Dear all, I'm analyzing data from TruSeq Custom Amplicon 1.5 panel.
I've read much about handling sequences linked to the original region of interest and finally got confused so any help would be highly appreciated. Maybe I'm missing something really basic here. For example, I'm not sure which sequences comprise a read aside from the insert (=targeted region) itself and flanking target-specific primers.
Illumina says that "Adapter trimming is not required for TruSeq Targeted RNA Expression, TruSeq Custom Amplicon, and TruSeq Cancer Panel when using Illumina analysis pipelines". Is it the case? Here they claim that "Each probe contains unique, target-specific sequence as well as a universal adapter sequence that is used in a subsequent amplification reaction". The aformentioned target-specific sequence is an upstream or downstream locus-specific oligo (ULSO/DLSO). Here they give only the index sequences for TSCA, no universal adapter sequence.
Please have a look at the image attached.

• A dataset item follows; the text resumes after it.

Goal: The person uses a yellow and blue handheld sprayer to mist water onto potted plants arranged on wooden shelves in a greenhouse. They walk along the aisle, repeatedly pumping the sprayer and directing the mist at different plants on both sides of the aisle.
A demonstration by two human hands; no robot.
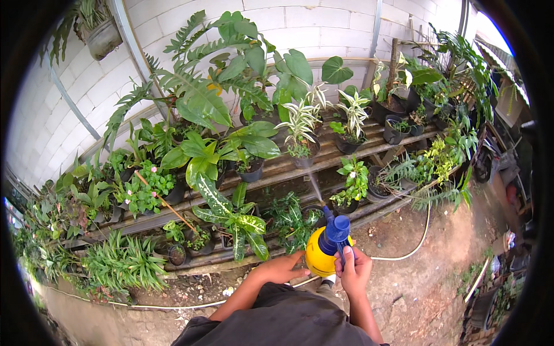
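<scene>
A yellow pump spray bottle (319, 257) with a blue top is in front of me, its nozzle tilted toward the plants. My right hand (353, 270) is closed round its blue handle, the thumb up near the top. At the bottle's lower left side my left hand (284, 269) cups the yellow body; part of its fingers is hidden. A thin mist leaves the nozzle toward a potted plant with white-striped leaves (300, 124). Nearest the bottle stand a dark green patterned plant (288, 222) and a small pink-flowered plant (352, 180).
Tiered slatted shelves (271, 183) carry many potted plants before a white block wall (311, 26). A pale hose (418, 242) curves over the dirt ground (404, 294). A thin brown stick (164, 202) leans among plants on the left. Assorted clutter (502, 167) lines the right side.
</scene>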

MultiQC plot for adapter content
This is an example MultiQC plot for adapter content, FastQC claims that it is the Illumina universal adapter (based on finding of AGATCGGAAGAG sequence, as far as I understood from FastQC's documentation). I've used
zcat LK_S2_L001_R2_001.fastq.gz | grep AGATCGGAAGAG and noticed that this sequence is a part of a longer pattern.
zcat LK_S2_L001_R2_001.fastq.gz | grep -c AGATCGGAAGAGCGTCGTGTAGGGAAAGAGTGTAAGGreturned 8863 (while
zcat LK_S2_L001_R2_001.fastq.gz | grep -c AGATCGGAAGAG returned 11079).

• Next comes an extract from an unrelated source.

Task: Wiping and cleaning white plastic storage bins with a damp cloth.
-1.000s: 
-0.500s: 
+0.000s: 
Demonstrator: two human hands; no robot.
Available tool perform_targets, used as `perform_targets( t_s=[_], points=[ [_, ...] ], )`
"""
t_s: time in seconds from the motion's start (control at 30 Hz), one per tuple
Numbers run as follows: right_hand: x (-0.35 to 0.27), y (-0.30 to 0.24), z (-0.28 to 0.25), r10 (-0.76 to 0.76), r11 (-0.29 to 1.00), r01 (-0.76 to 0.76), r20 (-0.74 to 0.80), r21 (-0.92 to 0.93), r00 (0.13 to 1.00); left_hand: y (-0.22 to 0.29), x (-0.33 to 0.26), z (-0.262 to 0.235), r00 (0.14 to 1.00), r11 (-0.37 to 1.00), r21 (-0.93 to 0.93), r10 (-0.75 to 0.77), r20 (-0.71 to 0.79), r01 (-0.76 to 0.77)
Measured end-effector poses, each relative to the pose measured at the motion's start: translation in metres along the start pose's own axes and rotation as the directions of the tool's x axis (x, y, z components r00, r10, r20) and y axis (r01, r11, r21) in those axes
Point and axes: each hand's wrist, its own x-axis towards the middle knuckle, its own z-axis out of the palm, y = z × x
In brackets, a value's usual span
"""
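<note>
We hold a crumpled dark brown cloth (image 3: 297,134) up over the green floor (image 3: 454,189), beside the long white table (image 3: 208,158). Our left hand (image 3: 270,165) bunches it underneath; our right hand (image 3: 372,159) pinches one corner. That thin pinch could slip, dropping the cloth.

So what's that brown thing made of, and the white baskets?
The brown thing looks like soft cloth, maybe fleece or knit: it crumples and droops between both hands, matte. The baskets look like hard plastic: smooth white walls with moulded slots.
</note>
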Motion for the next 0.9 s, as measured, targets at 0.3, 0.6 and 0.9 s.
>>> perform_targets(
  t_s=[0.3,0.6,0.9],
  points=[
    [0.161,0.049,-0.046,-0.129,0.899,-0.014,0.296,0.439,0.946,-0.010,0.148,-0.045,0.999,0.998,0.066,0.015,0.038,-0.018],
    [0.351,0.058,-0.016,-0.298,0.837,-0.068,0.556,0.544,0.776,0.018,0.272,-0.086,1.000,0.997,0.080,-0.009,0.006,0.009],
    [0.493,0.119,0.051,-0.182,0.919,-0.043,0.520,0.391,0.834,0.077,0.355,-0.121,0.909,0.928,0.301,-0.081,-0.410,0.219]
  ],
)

How should I handle it? They say that "if you use BWA-MEM, the trailing (5’) bases of a read that do not match the reference are soft-clipped, which covers those cases in which an adapter does occur". Yet Heng Li says: "...Bwa-mem will just soft clip them[adapter sequences]... However, it is still recommended to trim adapter sequences. After all, adapters are not part of the samples you are sequencing. They might affect variant calling in corner cases".
Also, I've read that you should get rid of ULSO and DLSO sequences. What is the typical approach here? I know that BAMclipper can do this after alignment.
To sum up, I'm trying to figure out (for TruSeq Custom Amplicon 1.5): - what sequences to trim, - when to trim them, - which tool to use.
How do you clean TruSeq Custom Amplicon data in terms of getting rid of extraneous sequences? I'm stuck. Please be merciful and sorry for the chaotic question!